Recorded data:
>>>>

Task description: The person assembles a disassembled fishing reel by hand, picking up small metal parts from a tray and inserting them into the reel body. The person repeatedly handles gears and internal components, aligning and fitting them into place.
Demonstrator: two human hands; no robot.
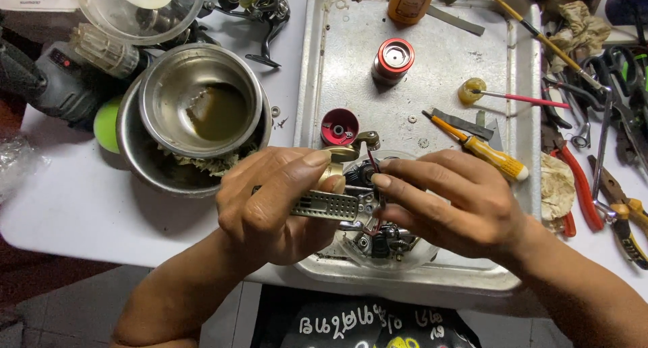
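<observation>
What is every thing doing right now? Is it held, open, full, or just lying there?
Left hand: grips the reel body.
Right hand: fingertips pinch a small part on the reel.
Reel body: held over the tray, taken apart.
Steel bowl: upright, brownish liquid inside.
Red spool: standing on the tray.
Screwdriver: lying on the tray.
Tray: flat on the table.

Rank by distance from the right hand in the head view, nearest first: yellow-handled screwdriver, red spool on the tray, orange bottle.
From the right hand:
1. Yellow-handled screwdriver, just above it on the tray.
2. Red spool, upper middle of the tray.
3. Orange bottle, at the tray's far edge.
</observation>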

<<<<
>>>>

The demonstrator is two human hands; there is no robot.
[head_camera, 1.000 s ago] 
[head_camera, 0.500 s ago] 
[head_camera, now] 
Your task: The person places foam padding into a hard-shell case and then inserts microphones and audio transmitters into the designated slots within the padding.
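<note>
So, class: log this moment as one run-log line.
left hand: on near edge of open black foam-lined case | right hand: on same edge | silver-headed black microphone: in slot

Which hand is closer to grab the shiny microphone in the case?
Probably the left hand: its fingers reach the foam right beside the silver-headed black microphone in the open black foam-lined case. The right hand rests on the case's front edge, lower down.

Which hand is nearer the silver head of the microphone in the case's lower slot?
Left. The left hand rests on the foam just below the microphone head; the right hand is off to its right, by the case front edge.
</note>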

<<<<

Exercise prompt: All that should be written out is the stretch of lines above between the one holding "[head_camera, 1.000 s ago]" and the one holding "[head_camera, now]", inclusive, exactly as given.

Task result:
[head_camera, 1.000 s ago] 
[head_camera, 0.500 s ago] 
[head_camera, now] 

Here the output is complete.